Here is a series of stitch outs using metallic and rayon threads to show how the look of the designs vary according to the type of thread used.
1. Embroidered in all metallic thread.
2. Embroidered in rayon and metallic threads.
3. Embroidered in an ‘old gold’ colour in rayon to give the appearance of metallic thread without the extra work involved. Marathon thread 1187.
Metallic threads come in many wonderful colours so experiment beyond the gold and silver.
And experiment with the different golds and silvers.
Sew a sample – it is always worth the time and effort
Always stitch a sample piece first using the same materials you’ll be using for your embroidery. Experiment with top tension, stabilizer, sewing speed, and needle and with ways of minimising kinking.

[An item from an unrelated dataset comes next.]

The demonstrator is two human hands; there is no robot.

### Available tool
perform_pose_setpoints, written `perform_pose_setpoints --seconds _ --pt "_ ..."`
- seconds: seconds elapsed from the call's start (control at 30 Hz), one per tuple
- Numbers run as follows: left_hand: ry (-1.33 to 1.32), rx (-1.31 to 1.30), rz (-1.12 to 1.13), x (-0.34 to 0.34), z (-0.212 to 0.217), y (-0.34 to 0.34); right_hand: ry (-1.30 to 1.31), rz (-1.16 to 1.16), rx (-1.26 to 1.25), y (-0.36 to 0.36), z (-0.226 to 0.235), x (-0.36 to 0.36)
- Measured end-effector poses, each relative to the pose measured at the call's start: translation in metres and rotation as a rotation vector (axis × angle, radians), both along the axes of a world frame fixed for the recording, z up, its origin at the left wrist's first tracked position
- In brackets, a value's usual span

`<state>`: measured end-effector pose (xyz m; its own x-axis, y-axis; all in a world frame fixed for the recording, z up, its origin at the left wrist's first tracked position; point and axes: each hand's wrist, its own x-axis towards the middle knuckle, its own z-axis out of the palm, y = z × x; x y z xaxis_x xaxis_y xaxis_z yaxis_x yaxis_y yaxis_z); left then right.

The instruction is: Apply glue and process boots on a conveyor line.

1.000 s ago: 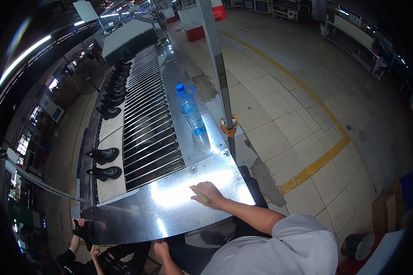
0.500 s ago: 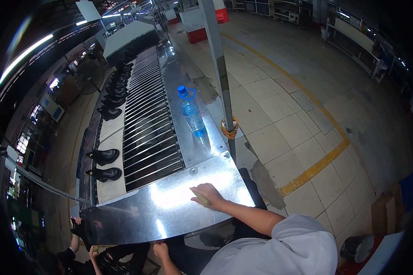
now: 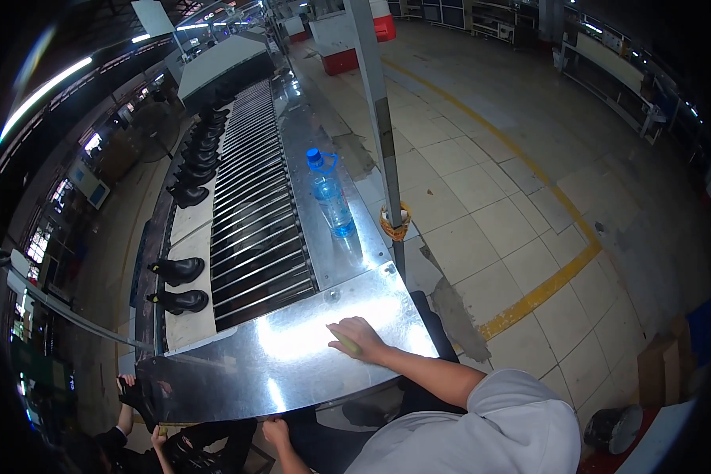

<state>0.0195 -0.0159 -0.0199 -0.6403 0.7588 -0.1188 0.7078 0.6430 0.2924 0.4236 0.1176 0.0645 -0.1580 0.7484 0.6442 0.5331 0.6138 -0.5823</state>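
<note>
My right hand [image 3: 359,340] rests on the shiny metal tabletop [image 3: 237,383], its fingers closed round a slim yellow-green object [image 3: 344,340], perhaps a handle. Which kind of tool it is cannot be made out. Just below the table's near edge is my left hand [image 3: 276,431], its fingers curled; whatever they may hold is hidden. Two black boots [image 3: 179,300] lie on a pale strip at the left of the rollers. Beyond my right hand, a clear bottle with a blue cap [image 3: 332,197] stands on the metal side ledge.
A roller conveyor [image 3: 261,229] runs away from the table, with more black boots [image 3: 199,162] along its left. A metal post [image 3: 381,118] rises at the right. At the lower left, a co-worker's hands [image 3: 158,437] hold a black boot [image 3: 137,401] and a small yellow-green item.
The co-worker's hands and boot at the lower left have shifted slightly. Both of my hands stay where they were.
</note>
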Motion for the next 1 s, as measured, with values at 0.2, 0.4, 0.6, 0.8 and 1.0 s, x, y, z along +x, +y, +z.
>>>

Follow these guidelines to tame your thread and to reduce thread breaks.
4. Loosen the top tension on your machine. Metallic thread is generally thicker than the 40–weight that your machine has been optimized for and certainly not as flexible. Each machine is different so experiment to find the best setting for you. I reduce my top tension by 50% or more, depending on the fabric and the density of the design.
5. Slow down the machine. This reduces the amount of tension on the thread and how much it stretches – then breaks. Again, experiment with different speeds when you do your sample piece. Start with a slow speed and, if you’re not having problems, increase it a little. Repeat this until the thread breaks and you’ll know what is too fast for your machine, with this design on this fabric. I prefer to slow right down (20% - 40% of maximum speed) and take more time embroidering and less time dealing with thread breaks.
6. Choose the right design – not all designs can, or should, be embroidered with metallic thread. Dense designs can result in the thread nesting underneath and consequent thread breaks. This butterfly design was embroidered in metallic threads with a rayon thread for the outline of the body. The design at the centre is very dense and caused nesting on the back.
Also avoid designs that have a lot of small stitches and overlapping sections. Remember, you can be selective and use metallic thread to only embroider a specific part of the design – enough to add the zing and highlight.
7. Choose a lightweight bobbin thread. A 60-weight bobbin thread (such as the Marathon bobbin thread and pre-wound bobbins) is ideal. I have heard of people using metallic thread in the bobbin but I have not tried this myself. When the back of the embroidered piece will be seen, I use a rayon thread (in a similar colour to the metallic thread) in the bobbin.
8. Use the right stabilizer. Metallic thread usually works better with a stabilizer that has a viscose or cotton component in them. Stabilizers with 100% can be too sturdy and create too much friction with needle and thread and increase the chance of thread breaks. Avoid thick and abrasive stabilizers and iron on stabilizers - the adhesive can build up on the needle and thread and the drag increases the friction.
9. Use the right fabric. A medium weight natural fabric (like cotton) is best suited to embroidery with metallic threads. Tightly woven, stiff and thick materials do not work as they increase unwanted friction while fine fabrics (like organza) are extremely difficult to use but can be worth the effort. Metallic thread can even be used on light cardboard and card stock if the design is not dense.
10. Freeze the thread for a few minutes before you use it. I have not tried it but if you’re still having problems after trying all the above suggestions – give it a go!